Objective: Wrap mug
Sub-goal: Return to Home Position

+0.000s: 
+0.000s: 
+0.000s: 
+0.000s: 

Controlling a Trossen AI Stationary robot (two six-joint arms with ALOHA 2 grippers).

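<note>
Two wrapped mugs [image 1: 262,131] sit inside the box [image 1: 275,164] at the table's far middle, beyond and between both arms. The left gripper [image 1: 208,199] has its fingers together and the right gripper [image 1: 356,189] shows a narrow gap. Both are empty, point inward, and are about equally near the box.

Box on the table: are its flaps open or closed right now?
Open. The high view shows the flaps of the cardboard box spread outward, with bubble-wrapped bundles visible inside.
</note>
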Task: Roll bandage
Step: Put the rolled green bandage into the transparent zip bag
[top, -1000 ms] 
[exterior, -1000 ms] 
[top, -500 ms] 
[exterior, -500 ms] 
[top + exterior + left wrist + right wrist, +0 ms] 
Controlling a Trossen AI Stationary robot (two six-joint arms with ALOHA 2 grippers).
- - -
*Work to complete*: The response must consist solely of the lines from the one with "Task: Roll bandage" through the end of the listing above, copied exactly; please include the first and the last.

*Answer for the task*:
Task: Roll bandage
Step: Put the rolled green bandage into the transparent zip bag
[top, -1000 ms] 
[exterior, -1000 ms] 
[top, -500 ms] 
[exterior, -500 ms] 
[top + exterior + left wrist + right wrist, +0 ms] 
Controlling a Trossen AI Stationary robot (two six-joint arms with ALOHA 2 grippers).

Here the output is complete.